The chairman of the Democratic National Committee made a stop at a union hall rally in South St. Paul Monday afternoon, drawing a couple hundred volunteers. "We have to eliminate the term 'off-year' from our lexicon, folks, because every year is our year," said DNC Chairman Tom Perez, who was secretary of the U.S. Department of Labor under President Barack Obama before being elected to lead the national party over Minnesota's U.S. Rep. Keith Ellison.

Perez is a passionate speaker who drew attention and criticism this spring for some profanity-laced public tirades about President Donald Trump.

At his address at the AFSCME Council 5 union hall, however, Perez showed signs he has absorbed a frequent criticism among Democrats and their local affiliate, the Minnesota DFL Party — that they have opposed Trump but not offered an alternative vision of their own.

"We stand for the proposition that everyone who works a full-time job should live a middle-class life," Perez said.

He barely mentioned Trump, focusing his fire instead on U.S. Rep. Jason Lewis — who represents South St. Paul in Congress — for supporting lighter regulations of Wall Street and the Republican health care bill currently wending its way through Congress.

Lewis, a first-term Republican, beat Angie Craig in 2016 in an election that saw the GOP stun Democrats nationwide and the DFL here in Minnesota, helping Republicans pick up seats in the Minnesota House and take the majority in the Minnesota Senate.

Stephen Bradford, a spokesman for Lewis, issued a response: "Perez clearly blinked and missed the millions of dollars the DFL spent trying to turn this seat blue in 2016," he said. "[Perez] must have also missed the hundreds and hundreds of community banks and credit unions that closed their doors under an Obama administration law that codified too-big-to-fail, and the back to back, double-digit premium increases that Minnesotans have faced."

This year has seen a surge of activism from Democrats. Ellison, who became Perez's deputy after losing the race for DNC chairman, has organized 90 days of events across the country designed to get activists engaged.

"Sideline citizenship can't work anymore. We've got to have active, engaged citizens who are ready to stand up and fight for the best values of this country," said Ellison, who also appeared at the rally.

The party's new energy will be tested in a special election Tuesday to fill a Georgia congressional seat vacated by Health and Human Services Secretary Tom Price.

Steve Cook of West.

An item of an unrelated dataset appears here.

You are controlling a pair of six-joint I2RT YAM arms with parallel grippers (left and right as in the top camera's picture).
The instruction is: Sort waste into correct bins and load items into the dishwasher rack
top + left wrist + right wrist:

St. Paul, a recently retired building inspector, is the type of middle-aged male Democrats lost badly in 2016.

Cook called the party's inability to win white men "perplexing."

A veteran activist and supporter of Sen. Bernie Sanders, Cook said he liked the focus on what Democrats stand for, rather than just opposition to Trump.

"[Clinton] missed the boat," he said of Hillary Clinton's failed presidential campaign. "If your campaign is based on not voting for the other guy, it doesn't work."

Cook argued that the DFL and its national counterparts need to focus on jobs, health care, pension benefits and other bread-and-butter economic issues for working people.

"That's the foundation," he said. "It's not working with corporatists, like [Clinton] was doing."